◆ Work request
Reproduce the data in full, exactly as given, leaving images out.

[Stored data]
--- START ---

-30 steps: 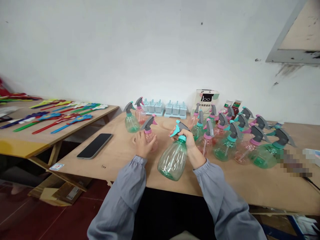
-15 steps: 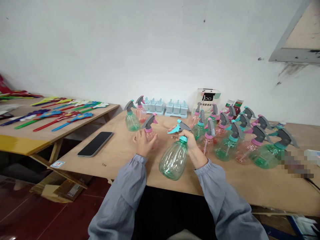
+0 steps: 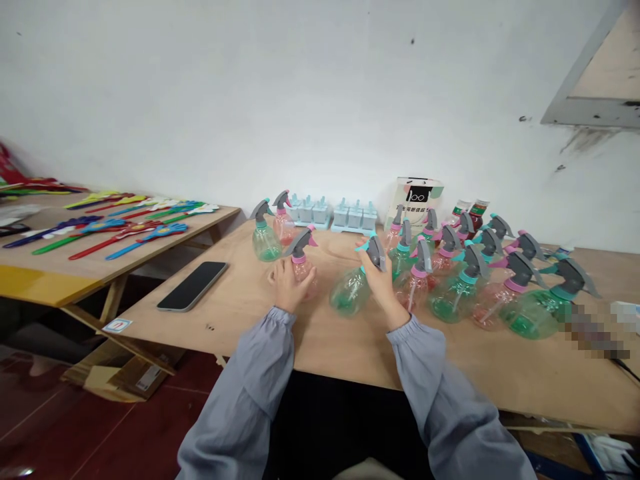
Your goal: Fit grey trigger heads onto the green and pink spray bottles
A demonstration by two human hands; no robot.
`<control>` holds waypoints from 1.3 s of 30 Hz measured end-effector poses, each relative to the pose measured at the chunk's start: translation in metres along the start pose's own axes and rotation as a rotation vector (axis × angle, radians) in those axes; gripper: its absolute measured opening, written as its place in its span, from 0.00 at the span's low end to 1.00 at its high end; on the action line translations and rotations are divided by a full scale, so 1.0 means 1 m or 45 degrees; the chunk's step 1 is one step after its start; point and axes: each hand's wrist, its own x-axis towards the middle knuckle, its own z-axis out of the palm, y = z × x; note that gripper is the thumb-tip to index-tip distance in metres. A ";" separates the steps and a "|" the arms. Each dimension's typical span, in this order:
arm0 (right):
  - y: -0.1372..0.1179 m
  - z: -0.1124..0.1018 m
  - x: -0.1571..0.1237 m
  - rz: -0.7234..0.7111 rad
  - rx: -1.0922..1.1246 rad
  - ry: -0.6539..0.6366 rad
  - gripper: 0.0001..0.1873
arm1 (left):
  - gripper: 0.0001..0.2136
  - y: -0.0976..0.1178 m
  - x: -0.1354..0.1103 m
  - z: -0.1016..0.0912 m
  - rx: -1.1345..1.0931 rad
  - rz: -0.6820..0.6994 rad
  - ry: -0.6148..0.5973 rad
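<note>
My left hand (image 3: 287, 287) is wrapped round the body of a pink spray bottle (image 3: 306, 270) with a grey and pink trigger head; it stands upright on the wooden table. In my right hand (image 3: 379, 285) is a green spray bottle (image 3: 349, 293), gripped at the neck below its grey and turquoise head. That bottle leans, its base low over the table; whether it touches the wood I cannot tell. Behind my left hand stand another green spray bottle (image 3: 267, 241) and a pink spray bottle (image 3: 284, 228). Just right of my right hand is a pink bottle (image 3: 411, 288).
Several more pink and green spray bottles (image 3: 454, 297) crowd the right side. Light-blue popsicle moulds (image 3: 314, 212) and a printed box (image 3: 414, 200) stand by the wall. A phone (image 3: 193, 287) lies at left. Colourful hand-shaped plastic toys (image 3: 145, 233) cover the left table (image 3: 45, 287).
My right hand has lowered the green spray bottle away from me toward the table, and its head has turned. My left hand stays on the pink spray bottle.
</note>
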 end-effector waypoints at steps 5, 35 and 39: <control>0.014 0.001 0.007 -0.073 -0.305 0.009 0.18 | 0.26 -0.002 0.001 0.000 -0.030 0.011 -0.005; 0.155 0.021 0.083 0.056 -1.028 0.300 0.49 | 0.25 -0.001 0.000 -0.002 -0.075 0.031 -0.005; 0.163 0.016 0.100 0.091 -1.027 0.295 0.48 | 0.25 -0.002 -0.001 -0.002 -0.075 0.033 -0.022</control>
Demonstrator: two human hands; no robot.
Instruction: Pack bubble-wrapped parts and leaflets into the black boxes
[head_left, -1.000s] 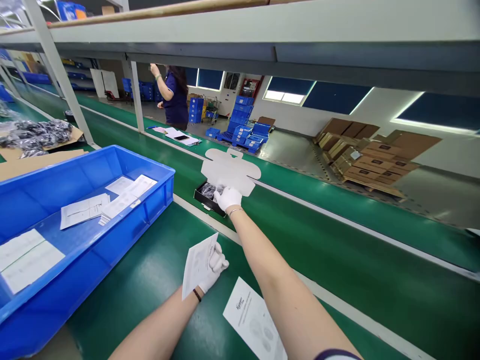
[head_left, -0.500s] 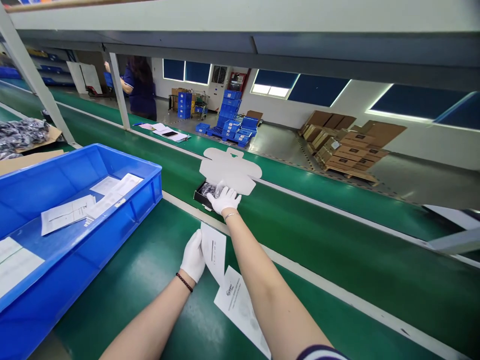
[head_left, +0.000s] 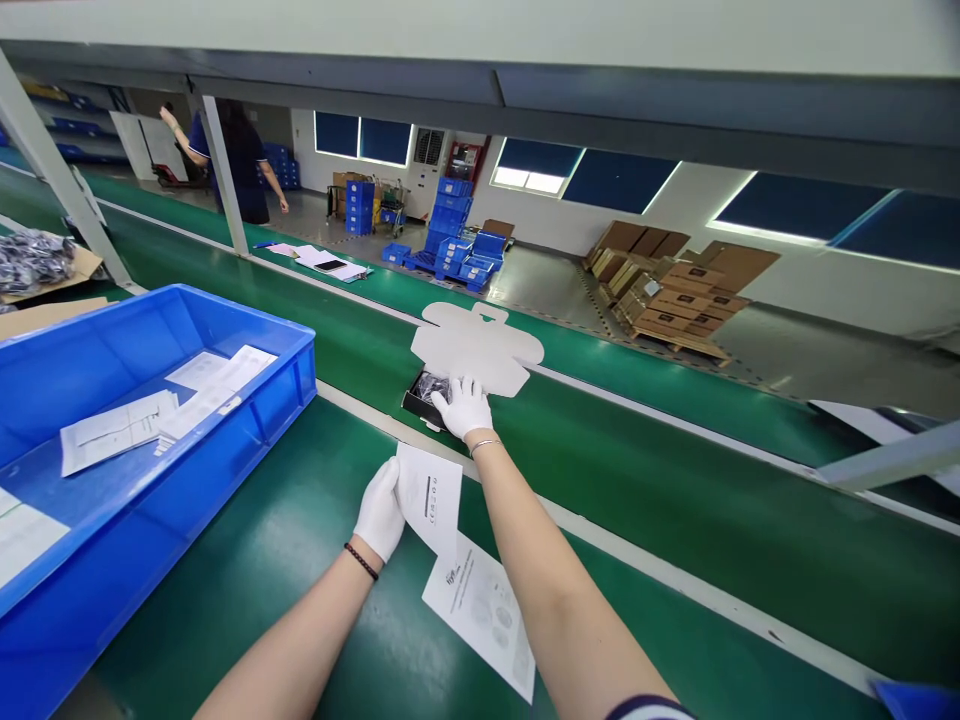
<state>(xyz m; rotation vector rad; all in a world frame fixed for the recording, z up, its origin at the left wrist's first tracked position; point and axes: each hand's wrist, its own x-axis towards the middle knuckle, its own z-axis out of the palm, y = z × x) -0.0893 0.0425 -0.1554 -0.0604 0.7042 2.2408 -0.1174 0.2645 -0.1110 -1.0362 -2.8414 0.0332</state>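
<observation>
My right hand (head_left: 463, 408), in a white glove, rests at the front of an open black box (head_left: 421, 398) on the green conveyor belt, with its fingers apart. Dark contents in the box are partly hidden by the hand. A white die-cut card lid (head_left: 476, 347) stands open behind the box. My gloved left hand (head_left: 380, 510) grips the edge of a printed paper sheet (head_left: 427, 497) just in front of the box. A second printed sheet (head_left: 480, 620) lies on the belt under my right forearm.
A blue plastic crate (head_left: 285, 400) holding loose papers stands to my left. Beyond the belt are a parallel green belt (head_left: 675, 400), stacked blue crates (head_left: 450, 225), and a pallet of cardboard boxes (head_left: 675, 310). A co-worker (head_left: 240, 160) stands far back.
The sheet in my left hand has gone from folded up to lying flatter near the box. My view has swung, and the co-worker has shifted left and turned.
</observation>
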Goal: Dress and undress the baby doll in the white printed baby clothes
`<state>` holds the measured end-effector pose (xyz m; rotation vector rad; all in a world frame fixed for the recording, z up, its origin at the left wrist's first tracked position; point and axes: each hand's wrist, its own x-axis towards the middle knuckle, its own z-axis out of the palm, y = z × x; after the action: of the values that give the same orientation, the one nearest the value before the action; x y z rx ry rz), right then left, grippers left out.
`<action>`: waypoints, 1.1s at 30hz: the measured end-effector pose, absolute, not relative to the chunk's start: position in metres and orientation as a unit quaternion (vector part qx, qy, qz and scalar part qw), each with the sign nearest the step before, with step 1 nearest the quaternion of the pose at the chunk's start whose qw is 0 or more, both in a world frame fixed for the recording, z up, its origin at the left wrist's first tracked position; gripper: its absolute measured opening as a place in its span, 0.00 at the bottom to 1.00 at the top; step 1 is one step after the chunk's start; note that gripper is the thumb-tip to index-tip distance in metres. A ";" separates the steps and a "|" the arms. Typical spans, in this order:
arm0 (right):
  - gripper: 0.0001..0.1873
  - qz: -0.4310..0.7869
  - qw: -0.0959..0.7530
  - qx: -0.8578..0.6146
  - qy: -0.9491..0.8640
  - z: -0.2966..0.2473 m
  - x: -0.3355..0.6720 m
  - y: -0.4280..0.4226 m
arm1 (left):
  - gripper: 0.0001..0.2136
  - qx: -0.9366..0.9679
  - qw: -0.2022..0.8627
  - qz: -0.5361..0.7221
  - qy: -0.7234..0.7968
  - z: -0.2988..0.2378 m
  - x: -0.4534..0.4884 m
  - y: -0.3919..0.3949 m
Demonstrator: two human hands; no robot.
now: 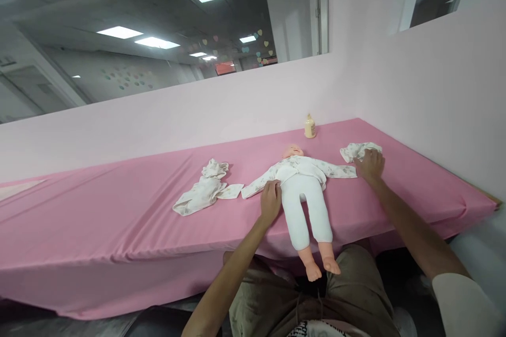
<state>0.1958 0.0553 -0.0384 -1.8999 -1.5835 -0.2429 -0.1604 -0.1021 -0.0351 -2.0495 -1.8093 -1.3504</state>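
Note:
A baby doll (302, 189) lies on its back on the pink-covered table (118, 221), arms spread, in a printed top and white leggings, its bare feet hanging over the front edge. My left hand (271, 201) rests beside the doll's hip, fingers curled on the hem of its top. My right hand (370, 165) lies flat, fingers spread, on the end of the doll's sleeve and against a small crumpled printed cloth (358, 150).
A heap of printed baby clothes (205, 192) lies left of the doll. A small cream bottle (310, 127) stands at the back by the pink wall. The wall turns a corner on the right, close to the table's right end (474, 200).

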 end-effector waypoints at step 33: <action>0.19 0.469 0.513 -0.296 -0.655 0.060 0.097 -0.070 | 0.29 -0.626 -0.222 -0.561 -0.493 0.060 -0.078 -0.120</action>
<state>0.0967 -0.0696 0.0599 -0.7119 -1.5761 1.1287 -0.0781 -0.1203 0.0604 -2.3055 -1.8148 -2.0664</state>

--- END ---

◆ Result of this exercise
-30 steps: 
-15 steps: 
+0 steps: 
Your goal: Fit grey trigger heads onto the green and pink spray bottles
A demonstration by two human hands; no robot.
`<control>` holds waypoints from 1.3 s of 30 Hz measured end-effector poses, each relative to the pose measured at the chunk's start: translation in metres along the start pose's own axes and rotation as a rotation vector (axis × angle, radians) in those axes; gripper: its absolute measured opening, written as its place in its span, from 0.00 at the span's low end to 1.00 at its high end; on the action line translations and rotations are divided by a full scale, so 1.0 means 1 m or 45 degrees; the chunk's step 1 is one step after its start; point and axes: each hand's wrist, its own x-axis towards the middle knuckle, its own z-axis out of the palm, y = z × x; note that gripper is the thumb-tip to index-tip distance in metres. A ";" separates the steps and a "|" the arms. Each dimension's typical span, in this order:
arm0 (right):
  - y: -0.1372..0.1179 m
  - z: -0.1124..0.1018 m
  - x: -0.1571..0.1237 m
  - rz: -0.7234..0.7111 rad
  - rx: -1.0922..1.1246 rad
  - ry: -0.6539..0.6366 rad
  - gripper: 0.0001..0.1873
arm1 (left):
  - gripper: 0.0001..0.2136
  - y: -0.0976..0.1178 m
  - x: -0.1354..0.1103 m
  - z: -0.1016..0.0912 m
  - rx: -1.1345..1.0931 rad
  - rz: -0.6820..0.6994 rad
  - ry: -0.6148..0.5973 rad
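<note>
My left hand (image 3: 287, 287) is wrapped round the body of a pink spray bottle (image 3: 306, 270) with a grey and pink trigger head; it stands upright on the wooden table. In my right hand (image 3: 379, 285) is a green spray bottle (image 3: 349, 293), gripped at the neck below its grey and turquoise head. That bottle leans, its base low over the table; whether it touches the wood I cannot tell. Behind my left hand stand another green spray bottle (image 3: 267, 241) and a pink spray bottle (image 3: 284, 228). Just right of my right hand is a pink bottle (image 3: 411, 288).
Several more pink and green spray bottles (image 3: 454, 297) crowd the right side. Light-blue popsicle moulds (image 3: 314, 212) and a printed box (image 3: 414, 200) stand by the wall. A phone (image 3: 193, 287) lies at left. Colourful hand-shaped plastic toys (image 3: 145, 233) cover the left table (image 3: 45, 287).
My right hand has lowered the green spray bottle away from me toward the table, and its head has turned. My left hand stays on the pink spray bottle.
</note>
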 end-effector waypoints at steps 5, 35 and 39: <control>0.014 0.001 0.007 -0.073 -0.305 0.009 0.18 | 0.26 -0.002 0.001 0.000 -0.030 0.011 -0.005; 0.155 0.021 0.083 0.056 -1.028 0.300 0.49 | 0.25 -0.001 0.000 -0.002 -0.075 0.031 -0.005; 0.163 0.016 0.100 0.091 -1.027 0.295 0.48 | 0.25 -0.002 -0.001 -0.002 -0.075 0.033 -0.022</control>
Demonstrator: two human hands; no robot.
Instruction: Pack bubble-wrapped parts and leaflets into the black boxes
[head_left, -1.000s] 
[head_left, -0.500s] 
[head_left, +0.000s] 
<state>(xyz m; rotation vector rad; all in a world frame fixed for the recording, z up, its origin at the left wrist's first tracked position; point and axes: each hand's wrist, its own x-axis towards the middle knuckle, its own z-axis out of the palm, y = z × x) -0.0893 0.0425 -0.1554 -0.0604 0.7042 2.2408 -0.1174 0.2645 -0.1110 -1.0362 -2.8414 0.0332</state>
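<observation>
My right hand (head_left: 463, 408), in a white glove, rests at the front of an open black box (head_left: 421, 398) on the green conveyor belt, with its fingers apart. Dark contents in the box are partly hidden by the hand. A white die-cut card lid (head_left: 476, 347) stands open behind the box. My gloved left hand (head_left: 380, 510) grips the edge of a printed paper sheet (head_left: 427, 497) just in front of the box. A second printed sheet (head_left: 480, 620) lies on the belt under my right forearm.
A blue plastic crate (head_left: 285, 400) holding loose papers stands to my left. Beyond the belt are a parallel green belt (head_left: 675, 400), stacked blue crates (head_left: 450, 225), and a pallet of cardboard boxes (head_left: 675, 310). A co-worker (head_left: 240, 160) stands far back.
The sheet in my left hand has gone from folded up to lying flatter near the box. My view has swung, and the co-worker has shifted left and turned.
</observation>
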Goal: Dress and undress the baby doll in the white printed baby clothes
`<state>` holds the measured end-effector pose (xyz m; rotation vector rad; all in a world frame fixed for the recording, z up, its origin at the left wrist's first tracked position; point and axes: each hand's wrist, its own x-axis towards the middle knuckle, its own z-axis out of the palm, y = z × x; after the action: of the values that give the same orientation, the one nearest the value before the action; x y z rx ry rz), right then left, grippers left out.
`<action>`: waypoints, 1.1s at 30hz: the measured end-effector pose, absolute, not relative to the chunk's start: position in metres and orientation as a unit quaternion (vector part qx, qy, qz and scalar part qw), each with the sign nearest the step before, with step 1 nearest the quaternion of the pose at the chunk's start whose qw is 0 or more, both in a world frame fixed for the recording, z up, its origin at the left wrist's first tracked position; gripper: its absolute measured opening as a place in its span, 0.00 at the bottom to 1.00 at the top; step 1 is one step after the chunk's start; note that gripper is the thumb-tip to index-tip distance in metres. A ";" separates the steps and a "|" the arms. Typical spans, in this order:
arm0 (right):
  - gripper: 0.0001..0.1873
  - qz: -0.4310..0.7869
  - qw: -0.0959..0.7530
  - qx: -0.8578..0.6146
  - qy: -0.9491..0.8640
  - z: -0.2966..0.2473 m
  - x: -0.3355..0.6720 m
  - y: -0.4280..0.4226 m
arm1 (left):
  - gripper: 0.0001..0.2136
  - qx: -0.9366..0.9679
  - qw: -0.2022..0.8627
  - qz: -0.5361..0.7221
  - qy: -0.7234..0.7968
  - z: -0.2988..0.2378 m
  - x: -0.4534..0.4884 m
  - y: -0.3919..0.3949 m
Demonstrator: two human hands; no robot.
now: 
<state>0.1958 0.0553 -0.0384 -1.8999 -1.5835 -0.2429 -0.1604 -0.1021 -0.0351 -2.0495 -1.8093 -1.3504</state>
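Note:
A baby doll (302, 189) lies on its back on the pink-covered table (118, 221), arms spread, in a printed top and white leggings, its bare feet hanging over the front edge. My left hand (271, 201) rests beside the doll's hip, fingers curled on the hem of its top. My right hand (370, 165) lies flat, fingers spread, on the end of the doll's sleeve and against a small crumpled printed cloth (358, 150).
A heap of printed baby clothes (205, 192) lies left of the doll. A small cream bottle (310, 127) stands at the back by the pink wall. The wall turns a corner on the right, close to the table's right end (474, 200).
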
 end-effector waypoints at step 33: <action>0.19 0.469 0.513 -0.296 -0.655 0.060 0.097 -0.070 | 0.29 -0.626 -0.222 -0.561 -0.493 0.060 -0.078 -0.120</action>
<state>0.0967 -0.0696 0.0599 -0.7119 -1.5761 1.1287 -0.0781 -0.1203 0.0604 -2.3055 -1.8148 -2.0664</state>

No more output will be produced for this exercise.